Originally published February 25, 2019
It was a Facebook post featuring a section of Sarah Cooper’s “How to Be Successful Without Hurting Men’s Feelings” that made me laugh, then cringe.
I just had to get the book.
Exactly why would I laugh and then die just a little on the inside? Because as I turned page after page, I came to the conclusion that Cooper has been following me for the last 30 years, transcribing my self-sabotage and devaluing of one’s self in the career-sphere, with precious little time left to make up for it.

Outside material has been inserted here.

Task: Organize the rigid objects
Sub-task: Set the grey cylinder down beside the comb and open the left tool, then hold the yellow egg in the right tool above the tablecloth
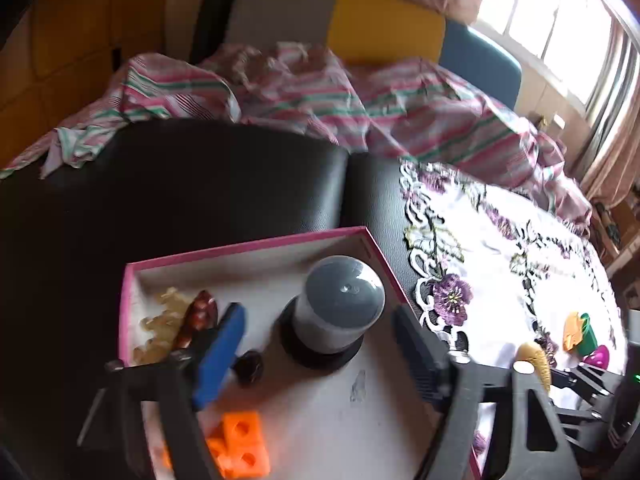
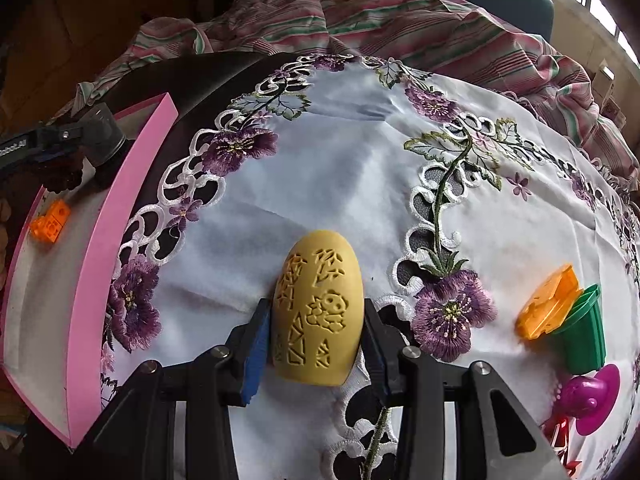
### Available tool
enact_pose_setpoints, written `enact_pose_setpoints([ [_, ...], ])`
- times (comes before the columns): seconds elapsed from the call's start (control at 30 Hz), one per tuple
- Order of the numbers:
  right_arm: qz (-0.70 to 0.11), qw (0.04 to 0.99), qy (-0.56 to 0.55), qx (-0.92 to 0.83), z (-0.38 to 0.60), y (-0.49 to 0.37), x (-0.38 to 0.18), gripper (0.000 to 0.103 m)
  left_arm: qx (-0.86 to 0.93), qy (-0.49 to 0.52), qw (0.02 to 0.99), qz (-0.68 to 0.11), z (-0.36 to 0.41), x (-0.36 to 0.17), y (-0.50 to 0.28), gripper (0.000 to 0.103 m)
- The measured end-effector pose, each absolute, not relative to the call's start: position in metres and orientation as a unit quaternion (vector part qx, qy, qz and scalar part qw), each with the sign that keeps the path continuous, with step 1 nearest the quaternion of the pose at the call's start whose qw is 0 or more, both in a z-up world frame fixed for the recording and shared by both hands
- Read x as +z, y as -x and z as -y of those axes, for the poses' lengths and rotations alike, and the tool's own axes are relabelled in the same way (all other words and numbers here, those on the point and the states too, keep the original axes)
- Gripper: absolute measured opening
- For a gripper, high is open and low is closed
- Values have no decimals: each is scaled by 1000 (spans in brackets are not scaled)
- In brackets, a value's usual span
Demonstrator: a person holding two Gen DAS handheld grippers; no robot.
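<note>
Yellow carved egg-shaped shell (image 2: 318, 308) is pinched upright on the embroidered white cloth (image 2: 340, 168) by the right hand-held gripper (image 2: 316, 344), seemingly ready for carrying. Beside it, the left hand-held gripper (image 1: 320, 354) is spread around the grey domed jar (image 1: 338, 304), left standing in the pink-rimmed cardboard tray (image 1: 248, 246).

The left gripper (image 1: 320, 344) points down at a slant. Its two fingers stand wide apart. One finger has a blue pad (image 1: 220, 356) and the other is black (image 1: 420, 354). The pads press on nothing.

The right gripper (image 2: 318, 340) points down more steeply. Its jaws are partly closed. The blue pad (image 2: 256, 354) presses on one side of a yellow egg (image 2: 318, 312) and the dark pad (image 2: 376, 344) presses on the other side. The black arms of this gripper spread out low in the right wrist view.
</note>
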State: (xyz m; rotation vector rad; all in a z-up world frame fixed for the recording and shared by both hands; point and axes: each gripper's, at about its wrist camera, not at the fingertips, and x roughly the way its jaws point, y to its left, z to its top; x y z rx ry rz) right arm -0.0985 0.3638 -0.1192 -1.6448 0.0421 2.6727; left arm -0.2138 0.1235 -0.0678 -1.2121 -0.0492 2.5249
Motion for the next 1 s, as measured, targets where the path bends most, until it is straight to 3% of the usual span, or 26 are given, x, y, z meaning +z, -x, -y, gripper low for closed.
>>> enact_pose_setpoints([
  [0.37, -3, 4, 520, 854, -361, 99, -119, 43, 920, 364, 145, 24, -89, -27, 134, 102],
  [1.0, 8, 9, 513, 859, -359, 97, -120, 42, 928, 361, 85, 40, -51, -18, 58, 103],
])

Cooper’s ode to women and our power in the workplace is pure parody and laugh-out-loud funny. It works, because it is real. Case in point — the Facebook post that drove me to buy the 200+page (but a very quick read) book — the illustrated chapter on “Non-threatening Leadership Strategies for Women.”
There are 12 of them. All satire.
I actually perform seven on a regular basis.

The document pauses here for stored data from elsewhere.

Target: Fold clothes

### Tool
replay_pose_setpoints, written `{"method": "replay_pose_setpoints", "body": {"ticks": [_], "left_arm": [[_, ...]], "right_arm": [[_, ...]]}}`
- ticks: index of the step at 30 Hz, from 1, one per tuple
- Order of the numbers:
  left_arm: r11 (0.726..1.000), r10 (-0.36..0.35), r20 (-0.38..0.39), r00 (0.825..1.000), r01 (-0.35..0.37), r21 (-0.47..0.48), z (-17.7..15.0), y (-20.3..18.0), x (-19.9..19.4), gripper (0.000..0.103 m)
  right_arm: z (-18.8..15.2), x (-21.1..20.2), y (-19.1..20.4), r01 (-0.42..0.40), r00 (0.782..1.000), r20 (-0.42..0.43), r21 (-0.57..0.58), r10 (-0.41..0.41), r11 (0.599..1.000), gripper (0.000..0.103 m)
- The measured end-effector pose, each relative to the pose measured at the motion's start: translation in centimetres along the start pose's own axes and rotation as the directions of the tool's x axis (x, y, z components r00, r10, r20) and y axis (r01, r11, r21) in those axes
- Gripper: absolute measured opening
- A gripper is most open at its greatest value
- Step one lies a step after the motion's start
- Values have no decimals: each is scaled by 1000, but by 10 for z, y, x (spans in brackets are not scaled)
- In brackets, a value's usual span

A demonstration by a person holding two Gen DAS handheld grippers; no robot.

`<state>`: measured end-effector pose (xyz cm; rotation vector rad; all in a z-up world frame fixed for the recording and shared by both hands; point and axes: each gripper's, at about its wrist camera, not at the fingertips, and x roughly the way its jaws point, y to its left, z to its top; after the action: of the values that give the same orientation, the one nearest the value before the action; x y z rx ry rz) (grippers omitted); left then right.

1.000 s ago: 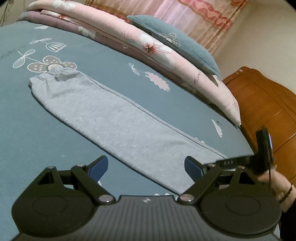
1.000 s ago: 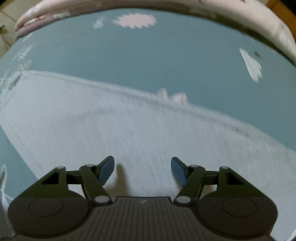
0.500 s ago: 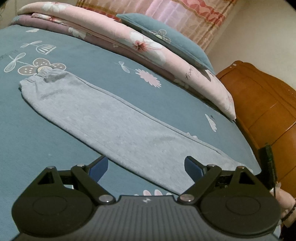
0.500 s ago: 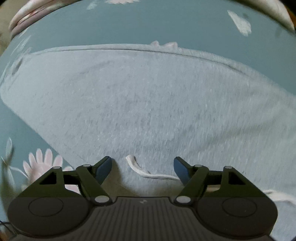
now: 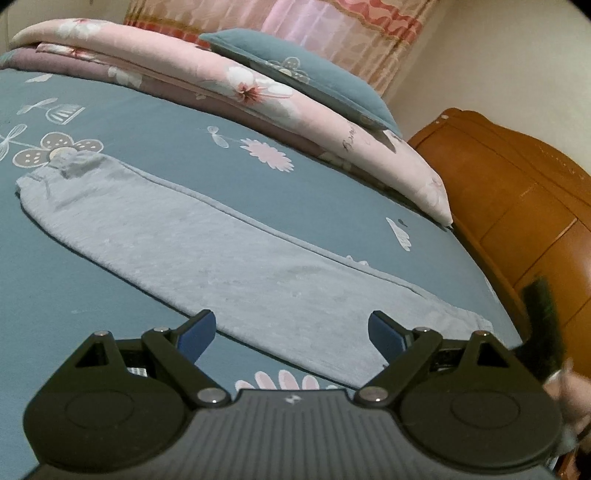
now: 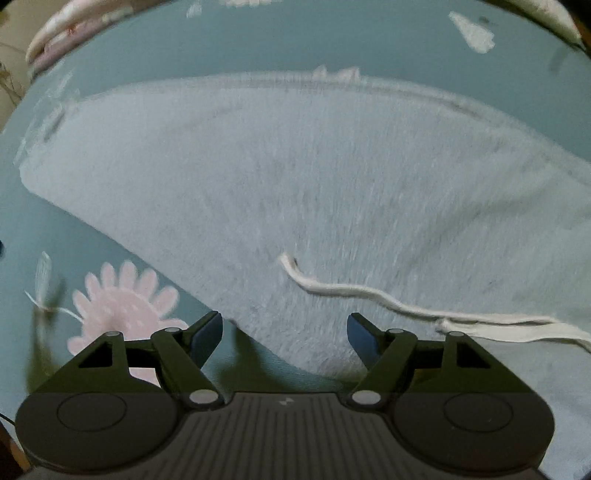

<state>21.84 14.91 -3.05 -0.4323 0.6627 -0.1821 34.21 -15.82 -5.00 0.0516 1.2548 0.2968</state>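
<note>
Left wrist view: a pair of light grey knitted trousers [image 5: 207, 251], folded lengthwise into one long strip, lay flat on a teal bedsheet printed with pale flowers [image 5: 332, 192]. The strip ran diagonally from its gathered cuff at the upper left to its waistband end at the lower right, near the edge of the bed. The left gripper [image 5: 293, 330], black with blue pads, hung above the near edge of the trousers with its fingers spread wide and nothing between them. Beyond the trousers, a folded pink floral quilt [image 5: 258, 96] lay along the far side of the bed, with a teal pillow [image 5: 306, 81] resting on top of it. A pink patterned curtain [image 5: 332, 26] hung behind them, and an orange-brown wooden headboard [image 5: 517, 206] stood at the right. At the right margin, part of a hand [image 5: 565, 387] and a dark blurred device could be seen, too unclear to describe further.

Right wrist view: the right gripper [image 6: 284, 336] pointed steeply down over the waist end of the same trousers [image 6: 295, 177], with the fabric's curved lower edge between its spread, empty fingers. A white flat drawstring [image 6: 369, 291] trailed across the grey fabric from the right, its free end lying ahead of the right finger. A pink flower print [image 6: 118, 295] on the sheet showed just beside the left finger. This view was motion-blurred.
</note>
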Motion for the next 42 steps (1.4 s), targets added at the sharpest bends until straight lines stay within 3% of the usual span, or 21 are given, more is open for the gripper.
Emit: {"method": "replay_pose_setpoints", "body": {"ticks": [7, 11, 14, 17, 22, 28, 32, 37, 39, 42], "left_arm": [[997, -20, -6, 1000, 20, 80, -6, -26, -2, 90], [990, -28, 2, 1000, 28, 142, -13, -45, -10, 90], [983, -30, -21, 999, 33, 179, -24, -61, -12, 90], [975, -27, -65, 998, 40, 219, -39, -84, -14, 90], [949, -14, -138, 990, 57, 310, -65, -128, -26, 89], [921, -83, -173, 981, 142, 362, -99, -173, -50, 90], [902, -99, -185, 978, 166, 398, -119, -196, -55, 90], [880, -97, -205, 974, 181, 439, -137, -213, -59, 89], [871, -96, -210, 973, 185, 456, -141, -217, -64, 90], [860, -114, -207, 972, 201, 469, -149, -222, -71, 90]], "right_arm": [[-18, -99, -13, 59, 986, 157, 0, -58, 998, 78], [-59, -146, -36, 97, 968, 228, 40, -103, 995, 80], [-98, -159, -61, 104, 961, 248, 78, -121, 991, 82], [-136, -153, -90, 83, 968, 225, 135, -112, 987, 82], [-189, -124, -121, 149, 960, 215, 163, -182, 975, 82], [-241, -81, -132, 198, 950, 220, 133, -223, 971, 83], [-263, -73, -135, 133, 935, 309, 145, -172, 981, 102], [-273, -67, -129, 158, 912, 365, 109, -187, 981, 103], [-276, -79, -137, 105, 923, 355, 138, -148, 985, 101], [-299, -111, -164, -40, 895, 441, 238, -71, 970, 95]]}}
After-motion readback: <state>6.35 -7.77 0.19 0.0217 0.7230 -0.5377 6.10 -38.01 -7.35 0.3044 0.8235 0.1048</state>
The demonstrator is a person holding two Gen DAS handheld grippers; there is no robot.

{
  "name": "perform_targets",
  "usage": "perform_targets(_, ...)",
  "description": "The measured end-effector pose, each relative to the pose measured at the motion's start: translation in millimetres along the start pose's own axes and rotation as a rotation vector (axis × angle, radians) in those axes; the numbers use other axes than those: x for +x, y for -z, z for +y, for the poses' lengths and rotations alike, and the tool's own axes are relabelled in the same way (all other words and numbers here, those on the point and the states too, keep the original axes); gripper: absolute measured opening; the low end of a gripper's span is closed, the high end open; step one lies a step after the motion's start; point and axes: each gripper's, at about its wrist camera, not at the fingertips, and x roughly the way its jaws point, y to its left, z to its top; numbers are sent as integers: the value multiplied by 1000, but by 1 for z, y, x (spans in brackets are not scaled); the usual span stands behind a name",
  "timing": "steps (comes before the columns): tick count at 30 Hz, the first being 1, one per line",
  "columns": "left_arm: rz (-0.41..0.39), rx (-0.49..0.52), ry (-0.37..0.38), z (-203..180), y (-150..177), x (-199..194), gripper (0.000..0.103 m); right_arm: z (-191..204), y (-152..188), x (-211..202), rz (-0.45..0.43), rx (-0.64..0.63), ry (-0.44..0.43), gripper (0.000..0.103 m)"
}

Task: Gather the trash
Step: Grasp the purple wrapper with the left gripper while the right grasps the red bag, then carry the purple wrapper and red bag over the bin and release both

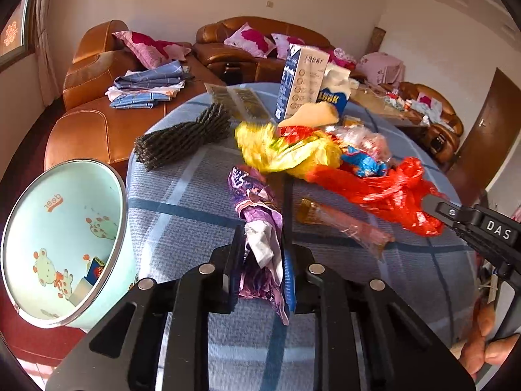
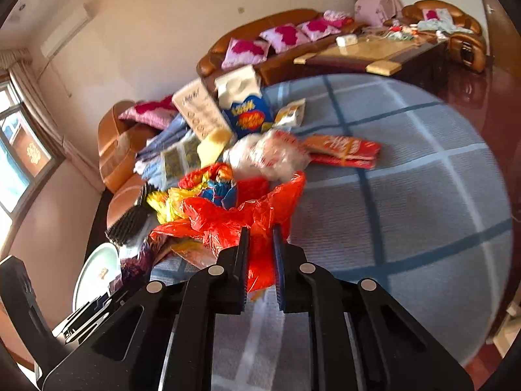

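**Both hand-held grippers clamping on litter**

The left hand-held gripper [image 1: 260, 260] is pinching a crumpled purple wrapper [image 1: 257, 215] between its closed jaws; the wrapper's far end is lying on the blue checked cloth of the counter [image 1: 423, 277], near its left edge. Just off that edge, a pale green bin [image 1: 65, 244] with cartoon animals is standing tilted toward the camera, with a small carton lying inside it.

The right hand-held gripper [image 2: 260, 257] is squeezing a red plastic bag [image 2: 234, 215] with its jaws drawn close together. The bag is sprawling at the near side of a heap of litter in the middle of the counter: a yellow bag [image 1: 286, 153], a blue wrapper [image 1: 361, 163] and a clear crumpled bag [image 2: 270, 156] are piling up behind it. Two milk cartons [image 1: 312, 81] are standing upright at the back of the heap. A dark mesh bundle [image 1: 185, 137] is lying to the left, and a clear amber wrapper [image 1: 345, 221] is resting flat between the two grippers.
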Motion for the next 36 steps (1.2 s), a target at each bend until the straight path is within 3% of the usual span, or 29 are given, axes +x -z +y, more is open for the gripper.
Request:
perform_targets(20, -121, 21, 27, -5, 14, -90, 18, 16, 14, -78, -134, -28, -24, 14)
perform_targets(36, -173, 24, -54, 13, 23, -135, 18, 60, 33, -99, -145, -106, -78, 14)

You know, things like pepper emails with emojis and exclamation points so as not to come off too strong. (Although, I’ll have you know I am two months into my “New Year’s Resolution Workplace Email Emoji Ban” and doing quite well, although exclamation point usage has grown exponentially.) Or, asking a male coworker to meet a deadline instead of just stating it. Or, my favorite, telling colleagues I am “thinking out loud.” As if owning a real idea is just too much for my delicate (addled) brain.

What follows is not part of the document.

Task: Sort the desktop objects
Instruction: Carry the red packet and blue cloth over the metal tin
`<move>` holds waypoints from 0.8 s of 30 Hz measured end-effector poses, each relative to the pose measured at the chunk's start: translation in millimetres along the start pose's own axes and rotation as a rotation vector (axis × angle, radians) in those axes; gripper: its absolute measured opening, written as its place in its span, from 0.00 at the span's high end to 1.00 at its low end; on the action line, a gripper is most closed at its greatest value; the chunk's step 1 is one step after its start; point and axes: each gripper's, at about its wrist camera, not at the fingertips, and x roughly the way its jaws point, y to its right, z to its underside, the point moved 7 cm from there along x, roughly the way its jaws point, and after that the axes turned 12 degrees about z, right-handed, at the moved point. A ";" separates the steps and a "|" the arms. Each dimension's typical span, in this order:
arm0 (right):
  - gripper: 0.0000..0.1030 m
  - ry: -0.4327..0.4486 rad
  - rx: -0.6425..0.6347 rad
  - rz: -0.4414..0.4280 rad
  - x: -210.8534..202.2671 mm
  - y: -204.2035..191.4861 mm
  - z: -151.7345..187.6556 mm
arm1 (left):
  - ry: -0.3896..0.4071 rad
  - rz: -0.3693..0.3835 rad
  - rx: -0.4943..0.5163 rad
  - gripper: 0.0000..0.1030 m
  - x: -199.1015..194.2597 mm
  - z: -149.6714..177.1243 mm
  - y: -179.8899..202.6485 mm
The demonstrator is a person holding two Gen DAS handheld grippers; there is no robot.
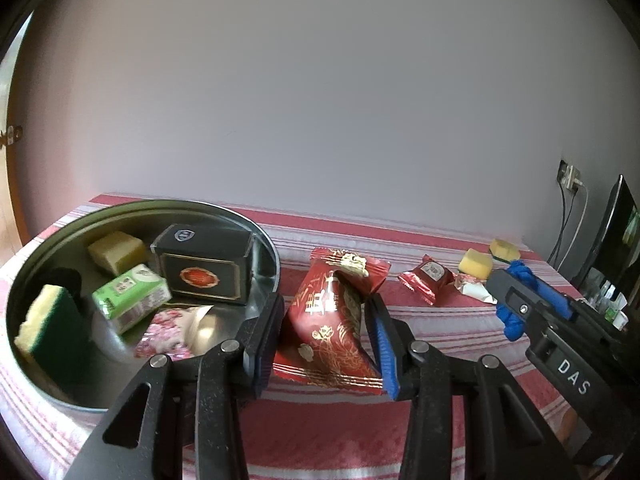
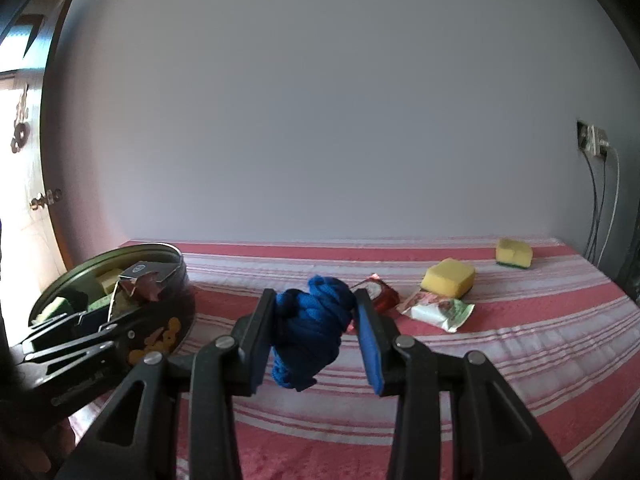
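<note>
large red foil snack packet with gold print (image 1: pixel 332 332) pinched upright between the nearly closed blue pads of the left gripper (image 1: pixel 326 344), just right of the round metal tin (image 1: pixel 264 236) holding a dark box (image 1: pixel 206 270), green packet (image 1: pixel 130 296) and sponges. bundle of blue yarn (image 2: pixel 314 328) clamped in the right gripper (image 2: pixel 316 338), jaws drawn in tight around it, above the red-and-white striped cloth (image 2: pixel 500 360). farther right on the cloth, loose: small red wrapper (image 2: pixel 380 294), white packet (image 2: pixel 440 310), two yellow sponges (image 2: pixel 450 280).

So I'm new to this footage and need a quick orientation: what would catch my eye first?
Each hand-held gripper is shut on something: the left holds a red snack packet, the right a bundle of blue yarn. To the left stands a round metal tin, already filled with sponges and boxes.
</note>
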 end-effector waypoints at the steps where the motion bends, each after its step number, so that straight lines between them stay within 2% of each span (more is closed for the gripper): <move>1: 0.62 -0.007 0.011 -0.011 -0.9 -1.6 1.1 | 0.004 0.001 0.001 0.56 1.6 -0.5 0.9; 6: 0.62 -0.019 0.019 -0.057 -6.6 -19.1 4.5 | 0.038 0.004 0.000 0.56 -18.3 -2.6 -2.7; 10: 0.62 -0.031 0.008 -0.105 -9.3 -40.8 5.7 | 0.072 -0.027 -0.007 0.56 -32.6 -7.5 -16.9; 19: 0.62 0.004 -0.024 -0.220 -15.9 -104.6 -10.2 | 0.134 -0.171 -0.043 0.56 -61.7 -24.1 -69.0; 24: 0.62 0.012 -0.032 -0.273 -18.2 -138.3 -14.0 | 0.139 -0.250 -0.093 0.56 -72.7 -27.6 -105.2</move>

Honest to God, I don’t know what factors led to my own personal devaluing of my work. I’m not married to a jerkwad, I don’t work for or with jerkwads and I don’t ever remember my mother suggesting I throttle back any career drive at a young age. What I do know is that I was harassed as a teenager by my boss. I have worked, on occasion, with women that were for more interested in putting down than lifting up. And maybe, just maybe, there’s kind of a cultivated insecurity when you take time off from a career to raise kids, and after a number of years feeling like you are trying and failing to meet those high exacting standards of every other mom on the block, you bring your self-deprecating attitude back into the workplace with you.
Whether you see yourself or not in Cooper’s book, her sections on how to gender-neutralize your resume, how to talk like a man but still be seen as a woman, what to wear in the workplace, and maybe my favorite, “Gaslighting for Beginners” will have you chortling out loud. This is a great “in between the hard core literary fiction” book to give yourself a breather and enjoy it at the same time.
And I promise, from now on, I am never going to say “Thinking out loud” ever again.